● **Directions**:
Go to the line containing "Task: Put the" in the records below and print it and every following line exactly, on through the line containing "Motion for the", then stop.

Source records
= = =

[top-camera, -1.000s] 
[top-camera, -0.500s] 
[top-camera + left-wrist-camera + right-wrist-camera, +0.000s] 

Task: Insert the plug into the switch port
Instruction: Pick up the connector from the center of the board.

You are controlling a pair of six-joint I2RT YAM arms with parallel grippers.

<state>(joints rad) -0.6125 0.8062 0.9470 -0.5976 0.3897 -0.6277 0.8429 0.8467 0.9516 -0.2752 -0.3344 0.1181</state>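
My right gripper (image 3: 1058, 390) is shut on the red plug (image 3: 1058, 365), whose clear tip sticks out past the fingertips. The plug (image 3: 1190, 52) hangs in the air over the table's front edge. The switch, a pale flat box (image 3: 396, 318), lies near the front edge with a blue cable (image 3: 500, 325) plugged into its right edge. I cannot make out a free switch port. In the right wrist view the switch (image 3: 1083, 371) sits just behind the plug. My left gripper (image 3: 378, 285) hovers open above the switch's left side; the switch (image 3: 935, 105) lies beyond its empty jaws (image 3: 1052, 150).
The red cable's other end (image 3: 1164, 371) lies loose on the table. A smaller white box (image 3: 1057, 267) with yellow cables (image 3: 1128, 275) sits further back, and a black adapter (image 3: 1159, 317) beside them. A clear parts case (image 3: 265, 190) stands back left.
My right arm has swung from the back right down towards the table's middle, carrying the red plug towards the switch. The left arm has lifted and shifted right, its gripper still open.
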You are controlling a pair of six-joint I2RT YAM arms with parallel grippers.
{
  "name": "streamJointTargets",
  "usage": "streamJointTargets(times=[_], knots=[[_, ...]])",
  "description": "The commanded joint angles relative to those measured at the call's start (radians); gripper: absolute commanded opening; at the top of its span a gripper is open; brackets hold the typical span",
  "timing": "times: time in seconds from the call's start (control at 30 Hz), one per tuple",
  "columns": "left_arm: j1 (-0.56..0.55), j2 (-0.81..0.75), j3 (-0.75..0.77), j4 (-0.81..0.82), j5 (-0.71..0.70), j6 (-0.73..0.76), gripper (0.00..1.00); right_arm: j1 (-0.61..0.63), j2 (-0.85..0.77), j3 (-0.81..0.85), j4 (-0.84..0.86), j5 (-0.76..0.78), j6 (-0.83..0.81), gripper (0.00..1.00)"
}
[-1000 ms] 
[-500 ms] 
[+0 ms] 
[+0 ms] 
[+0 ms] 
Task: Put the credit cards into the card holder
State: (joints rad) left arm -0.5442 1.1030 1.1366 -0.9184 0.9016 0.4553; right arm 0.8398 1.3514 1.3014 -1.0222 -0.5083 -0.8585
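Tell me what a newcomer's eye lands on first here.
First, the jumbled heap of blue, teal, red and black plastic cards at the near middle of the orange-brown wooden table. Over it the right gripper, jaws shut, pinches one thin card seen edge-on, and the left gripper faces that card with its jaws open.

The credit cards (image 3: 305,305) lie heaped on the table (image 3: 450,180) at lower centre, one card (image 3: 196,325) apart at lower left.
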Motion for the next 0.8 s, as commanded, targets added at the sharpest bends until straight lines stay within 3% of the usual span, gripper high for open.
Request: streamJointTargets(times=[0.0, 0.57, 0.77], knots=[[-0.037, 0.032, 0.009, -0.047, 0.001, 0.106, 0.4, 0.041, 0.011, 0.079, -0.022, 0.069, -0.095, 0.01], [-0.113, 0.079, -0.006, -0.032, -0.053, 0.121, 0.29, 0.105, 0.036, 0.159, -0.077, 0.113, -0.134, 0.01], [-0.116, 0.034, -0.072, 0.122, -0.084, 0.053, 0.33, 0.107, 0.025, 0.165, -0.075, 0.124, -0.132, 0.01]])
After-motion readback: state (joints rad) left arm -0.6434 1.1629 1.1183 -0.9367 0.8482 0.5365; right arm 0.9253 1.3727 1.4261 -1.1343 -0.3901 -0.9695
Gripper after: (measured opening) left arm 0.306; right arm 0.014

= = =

● **Answer section**:
Task: Put the credit cards into the card holder
State: (joints rad) left arm -0.5442 1.1030 1.1366 -0.9184 0.9016 0.4553; right arm 0.8398 1.3514 1.3014 -1.0222 -0.5083 -0.8585
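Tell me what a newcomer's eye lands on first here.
First, the jumbled heap of blue, teal, red and black plastic cards at the near middle of the orange-brown wooden table. Over it the right gripper, jaws shut, pinches one thin card seen edge-on, and the left gripper faces that card with its jaws open.

The credit cards (image 3: 305,305) lie heaped on the table (image 3: 450,180) at lower centre, one card (image 3: 196,325) apart at lower left.
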Motion for the next 0.8 s, as commanded, targets added at the sharpest bends until straight lines stay within 3% of the usual span, gripper high for open.

No other output belongs with this exercise.